Print every entry exactly once more, omitting each picture.
------ RECORD SET ------
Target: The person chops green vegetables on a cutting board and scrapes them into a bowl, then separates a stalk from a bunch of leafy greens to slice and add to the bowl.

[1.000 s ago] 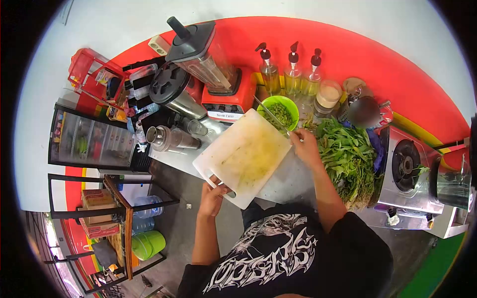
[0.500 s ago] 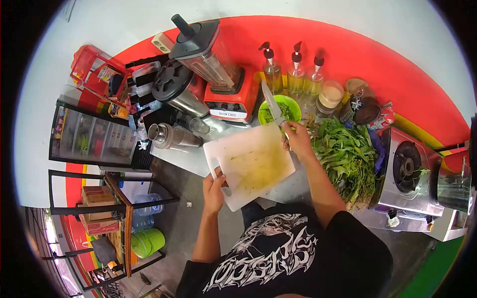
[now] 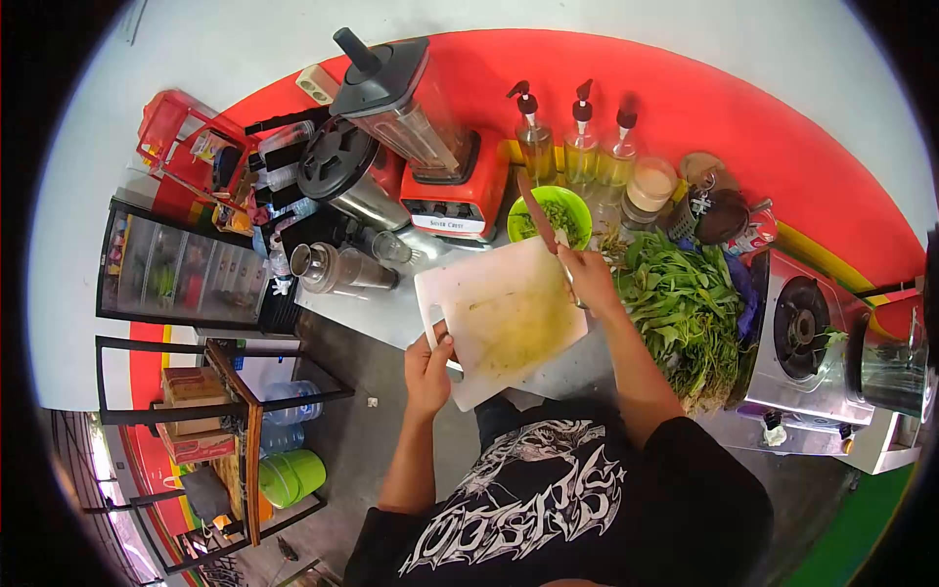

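While the left hand [image 3: 428,370] curls its fingers shut on the handle edge of the board [image 3: 509,313], the right hand [image 3: 590,277] is closed around a knife [image 3: 536,207]. The board lies between the two hands, its far corner under the right fingers. From those fingers the blade runs up over a green bowl [image 3: 584,219] of chopped greens. Just right of them lies a heap of leaves [image 3: 685,308]. Beyond the blade tip stands a red blender [image 3: 455,186].
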Motion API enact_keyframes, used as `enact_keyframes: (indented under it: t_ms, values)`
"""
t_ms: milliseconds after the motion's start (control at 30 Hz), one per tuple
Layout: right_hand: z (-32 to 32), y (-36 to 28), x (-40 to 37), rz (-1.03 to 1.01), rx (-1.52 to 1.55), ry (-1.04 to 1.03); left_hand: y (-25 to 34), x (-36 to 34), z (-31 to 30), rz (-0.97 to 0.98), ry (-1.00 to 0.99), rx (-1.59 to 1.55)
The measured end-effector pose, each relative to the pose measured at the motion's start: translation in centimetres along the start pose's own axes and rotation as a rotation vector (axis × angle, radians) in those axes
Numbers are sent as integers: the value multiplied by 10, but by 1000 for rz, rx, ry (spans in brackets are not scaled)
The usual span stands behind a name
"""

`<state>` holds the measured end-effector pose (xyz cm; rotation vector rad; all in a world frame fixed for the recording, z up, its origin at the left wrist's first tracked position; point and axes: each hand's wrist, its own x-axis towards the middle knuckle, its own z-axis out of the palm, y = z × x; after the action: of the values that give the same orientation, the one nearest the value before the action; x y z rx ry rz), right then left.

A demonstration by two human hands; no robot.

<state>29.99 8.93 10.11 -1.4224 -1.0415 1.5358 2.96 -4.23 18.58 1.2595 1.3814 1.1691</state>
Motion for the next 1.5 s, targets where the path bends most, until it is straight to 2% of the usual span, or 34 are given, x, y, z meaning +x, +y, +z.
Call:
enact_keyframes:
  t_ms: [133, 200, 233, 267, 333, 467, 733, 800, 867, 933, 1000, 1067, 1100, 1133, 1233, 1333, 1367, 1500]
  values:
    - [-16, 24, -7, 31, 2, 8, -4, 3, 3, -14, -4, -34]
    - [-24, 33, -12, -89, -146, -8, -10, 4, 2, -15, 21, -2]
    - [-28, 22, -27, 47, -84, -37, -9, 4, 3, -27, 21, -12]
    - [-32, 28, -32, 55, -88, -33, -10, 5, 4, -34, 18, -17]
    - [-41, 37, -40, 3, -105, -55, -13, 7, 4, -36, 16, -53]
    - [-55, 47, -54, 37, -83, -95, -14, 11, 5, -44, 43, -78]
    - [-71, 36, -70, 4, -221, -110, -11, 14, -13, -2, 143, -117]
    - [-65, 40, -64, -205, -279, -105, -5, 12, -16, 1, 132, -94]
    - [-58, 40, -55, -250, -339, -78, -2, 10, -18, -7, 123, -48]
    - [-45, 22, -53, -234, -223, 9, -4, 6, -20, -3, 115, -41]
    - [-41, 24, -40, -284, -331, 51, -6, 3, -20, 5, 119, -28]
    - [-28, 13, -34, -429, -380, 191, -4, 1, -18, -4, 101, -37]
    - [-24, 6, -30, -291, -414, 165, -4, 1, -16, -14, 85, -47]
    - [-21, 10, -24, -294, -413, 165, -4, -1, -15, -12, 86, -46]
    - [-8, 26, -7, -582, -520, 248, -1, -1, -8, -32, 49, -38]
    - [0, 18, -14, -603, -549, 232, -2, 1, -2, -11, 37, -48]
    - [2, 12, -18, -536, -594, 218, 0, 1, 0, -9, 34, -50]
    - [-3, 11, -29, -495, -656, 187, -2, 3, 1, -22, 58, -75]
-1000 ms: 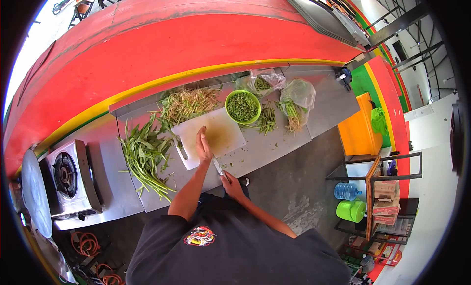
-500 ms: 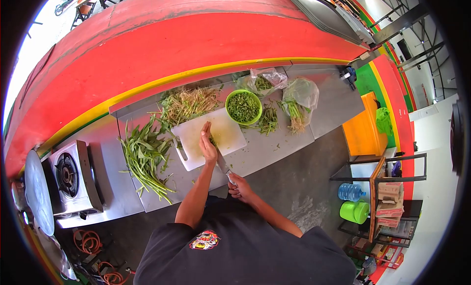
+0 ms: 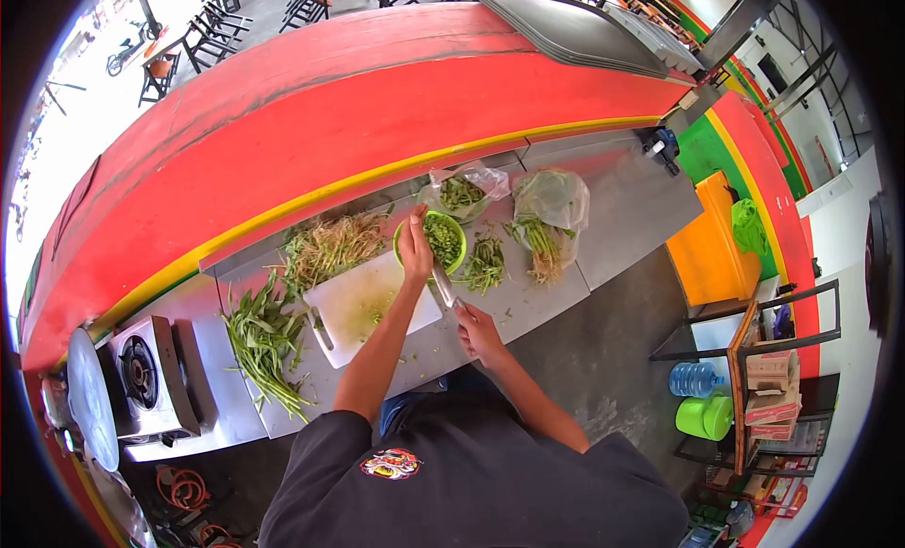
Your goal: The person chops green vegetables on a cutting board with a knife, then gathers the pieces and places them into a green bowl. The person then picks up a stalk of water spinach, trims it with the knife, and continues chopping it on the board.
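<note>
My right hand grips the handle of a knife, its blade pointing up toward the bowl. Beside the blade, my left hand is held flat with the fingers stretched out, at the left edge of a lime-green bowl. Chopped greens fill much of that bowl. Whether any greens sit between palm and blade is hidden. Below and left lies a white cutting board, wet and green-stained, with a few chopped bits on it.
Leafy stems and a heap of rooty trimmings lie left on the steel counter. Right of the bowl are a small bunch of greens and plastic bags with greens. A gas stove stands far left; a red wall runs behind.
Both hands and the knife have moved from over the cutting board up to the bowl. Most chopped greens are gone from the board. The camera view has shifted.
</note>
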Motion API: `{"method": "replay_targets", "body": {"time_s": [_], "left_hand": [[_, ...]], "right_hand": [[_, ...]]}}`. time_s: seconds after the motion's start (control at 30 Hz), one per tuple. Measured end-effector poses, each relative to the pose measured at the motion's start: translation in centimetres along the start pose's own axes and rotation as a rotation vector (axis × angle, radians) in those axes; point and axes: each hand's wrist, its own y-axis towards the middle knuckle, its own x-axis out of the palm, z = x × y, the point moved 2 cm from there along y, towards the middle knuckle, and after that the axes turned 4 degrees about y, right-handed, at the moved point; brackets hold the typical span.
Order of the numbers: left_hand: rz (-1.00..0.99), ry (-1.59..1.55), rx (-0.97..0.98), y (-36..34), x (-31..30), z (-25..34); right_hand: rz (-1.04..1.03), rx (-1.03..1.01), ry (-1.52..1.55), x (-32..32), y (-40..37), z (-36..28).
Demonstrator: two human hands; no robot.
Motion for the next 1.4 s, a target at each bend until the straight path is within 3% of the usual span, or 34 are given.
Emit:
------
- **ANSWER BOX**
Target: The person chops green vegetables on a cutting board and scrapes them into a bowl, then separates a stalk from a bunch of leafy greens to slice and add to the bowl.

[1.000 s ago] 
[0.500 s ago] 
[now] 

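While the left hand [image 3: 428,370] curls its fingers shut on the handle edge of the board [image 3: 509,313], the right hand [image 3: 590,277] is closed around a knife [image 3: 536,207]. The board lies between the two hands, its far corner under the right fingers. From those fingers the blade runs up over a green bowl [image 3: 584,219] of chopped greens. Just right of them lies a heap of leaves [image 3: 685,308]. Beyond the blade tip stands a red blender [image 3: 455,186].
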Motion API enact_keyframes, used as `enact_keyframes: (indented under it: t_ms, values)`
"""
t_ms: milliseconds after the motion's start (control at 30 Hz), one per tuple
Layout: right_hand: z (-32 to 32), y (-36 to 28), x (-40 to 37), rz (-1.03 to 1.01), rx (-1.52 to 1.55), ry (-1.04 to 1.03); left_hand: y (-25 to 34), x (-36 to 34), z (-31 to 30), rz (-0.97 to 0.98), ry (-1.00 to 0.99), rx (-1.59 to 1.55)
The measured end-effector pose, each relative to the pose measured at the motion's start: translation in centimetres along the start pose's own axes and rotation as a rotation vector (axis × angle, radians) in those axes
Numbers are sent as integers: the value multiplied by 10, but by 1000 for rz, rx, ry (spans in brackets are not scaled)
The usual span stands behind a name
"""

`<state>` holds the measured end-effector pose (xyz cm; rotation vector rad; all in a world frame fixed for the recording, z up, its origin at the left wrist's first tracked position; point and axes: each hand's wrist, its own x-axis towards the middle knuckle, its own z-axis out of the palm, y = z × x; after the action: of the values that give the same orientation, the one nearest the value before the action; x y z rx ry rz), right then left.

A demonstration by two human hands; no robot.

<state>29.99 8.93 10.11 -1.4224 -1.0415 1.5358 2.96 -4.23 18.58 1.2595 1.3814 1.1691</state>
Motion for the next 1.5 s, targets where the path bends most, until it is straight to 2% of the usual span, or 34 are given, x, y, z meaning +x, +y, +z.
Call:
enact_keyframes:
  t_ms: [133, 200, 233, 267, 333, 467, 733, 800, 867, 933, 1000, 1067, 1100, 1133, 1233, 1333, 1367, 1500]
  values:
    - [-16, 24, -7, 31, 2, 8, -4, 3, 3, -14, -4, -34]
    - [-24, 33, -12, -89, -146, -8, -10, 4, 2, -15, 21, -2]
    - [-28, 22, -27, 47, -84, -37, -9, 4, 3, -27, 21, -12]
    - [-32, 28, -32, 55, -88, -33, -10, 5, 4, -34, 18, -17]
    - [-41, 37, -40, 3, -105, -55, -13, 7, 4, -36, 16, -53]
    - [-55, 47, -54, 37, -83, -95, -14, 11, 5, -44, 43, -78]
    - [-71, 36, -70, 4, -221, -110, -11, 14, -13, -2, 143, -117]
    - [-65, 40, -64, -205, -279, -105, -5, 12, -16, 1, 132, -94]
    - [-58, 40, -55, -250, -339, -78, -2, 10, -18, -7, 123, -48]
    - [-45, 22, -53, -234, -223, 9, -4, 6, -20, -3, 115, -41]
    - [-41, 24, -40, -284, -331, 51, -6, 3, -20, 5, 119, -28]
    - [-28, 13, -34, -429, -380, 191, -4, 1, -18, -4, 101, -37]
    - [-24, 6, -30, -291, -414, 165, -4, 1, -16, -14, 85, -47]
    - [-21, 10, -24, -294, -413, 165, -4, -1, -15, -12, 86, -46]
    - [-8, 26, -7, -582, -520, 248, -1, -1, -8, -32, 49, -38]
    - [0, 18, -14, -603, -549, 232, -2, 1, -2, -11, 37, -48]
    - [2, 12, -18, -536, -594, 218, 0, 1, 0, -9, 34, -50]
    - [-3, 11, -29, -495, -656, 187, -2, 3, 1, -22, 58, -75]
-1000 ms: 
-500 ms: 
+0 ms: 
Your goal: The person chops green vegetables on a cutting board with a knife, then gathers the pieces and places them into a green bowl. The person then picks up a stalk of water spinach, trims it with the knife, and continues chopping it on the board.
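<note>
My right hand grips the handle of a knife, its blade pointing up toward the bowl. Beside the blade, my left hand is held flat with the fingers stretched out, at the left edge of a lime-green bowl. Chopped greens fill much of that bowl. Whether any greens sit between palm and blade is hidden. Below and left lies a white cutting board, wet and green-stained, with a few chopped bits on it.
Leafy stems and a heap of rooty trimmings lie left on the steel counter. Right of the bowl are a small bunch of greens and plastic bags with greens. A gas stove stands far left; a red wall runs behind.
Both hands and the knife have moved from over the cutting board up to the bowl. Most chopped greens are gone from the board. The camera view has shifted.
</note>
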Motion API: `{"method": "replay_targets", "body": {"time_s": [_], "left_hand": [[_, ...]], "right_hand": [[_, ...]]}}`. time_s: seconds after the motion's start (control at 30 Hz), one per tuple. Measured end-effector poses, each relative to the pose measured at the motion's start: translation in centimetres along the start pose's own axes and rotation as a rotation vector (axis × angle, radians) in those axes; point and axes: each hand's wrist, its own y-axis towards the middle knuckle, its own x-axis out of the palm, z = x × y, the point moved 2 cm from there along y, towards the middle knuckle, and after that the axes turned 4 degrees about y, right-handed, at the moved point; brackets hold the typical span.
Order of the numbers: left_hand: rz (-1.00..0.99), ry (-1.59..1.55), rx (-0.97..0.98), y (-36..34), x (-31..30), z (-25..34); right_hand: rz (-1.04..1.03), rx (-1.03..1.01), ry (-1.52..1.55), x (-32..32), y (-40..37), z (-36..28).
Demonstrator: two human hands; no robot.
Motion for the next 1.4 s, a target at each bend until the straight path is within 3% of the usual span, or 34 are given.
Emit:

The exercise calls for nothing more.